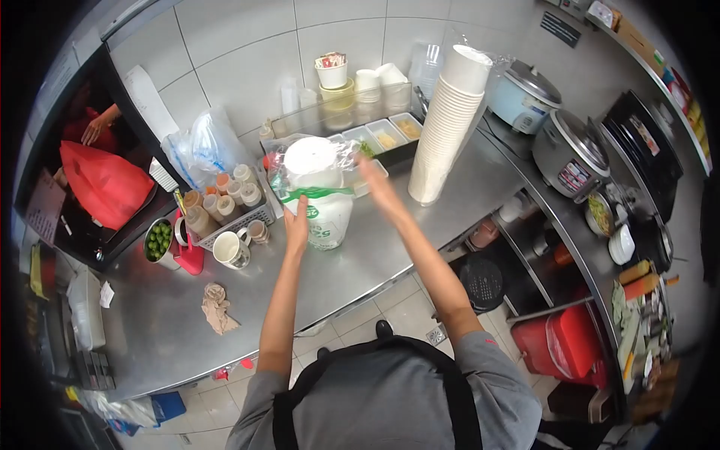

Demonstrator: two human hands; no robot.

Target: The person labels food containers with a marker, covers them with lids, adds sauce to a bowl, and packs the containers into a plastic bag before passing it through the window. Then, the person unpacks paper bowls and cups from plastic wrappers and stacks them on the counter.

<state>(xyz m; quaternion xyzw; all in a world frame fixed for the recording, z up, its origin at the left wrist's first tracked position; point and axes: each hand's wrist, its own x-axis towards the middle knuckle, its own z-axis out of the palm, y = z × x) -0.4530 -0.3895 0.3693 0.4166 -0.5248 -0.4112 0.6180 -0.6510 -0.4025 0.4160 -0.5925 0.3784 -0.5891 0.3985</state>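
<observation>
A clear plastic sleeve with green print (327,221) stands on the steel counter. White round pieces are stacked inside it, cups or lids, I cannot tell which. My left hand (297,217) grips its left side, thumb in front and the other fingers hidden behind. My right hand (379,186) is raised just right of the sleeve, smeared by motion, so its grip is unclear. Further right, a tall stack of white paper cups (447,124) stands in clear wrap. Behind the sleeve is a topping tray (388,133) with several compartments of chopped food.
Left on the counter (300,289) are a basket of sauce bottles (234,215), a printed mug (230,250), a container of green limes (159,241) and a crumpled brown cloth (218,308). Two rice cookers (571,154) stand at the right. A red bin (562,343) sits below.
</observation>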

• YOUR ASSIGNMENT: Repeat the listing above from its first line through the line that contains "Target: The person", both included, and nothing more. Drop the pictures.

• FINAL ANSWER:
Demonstrator: two human hands; no robot.

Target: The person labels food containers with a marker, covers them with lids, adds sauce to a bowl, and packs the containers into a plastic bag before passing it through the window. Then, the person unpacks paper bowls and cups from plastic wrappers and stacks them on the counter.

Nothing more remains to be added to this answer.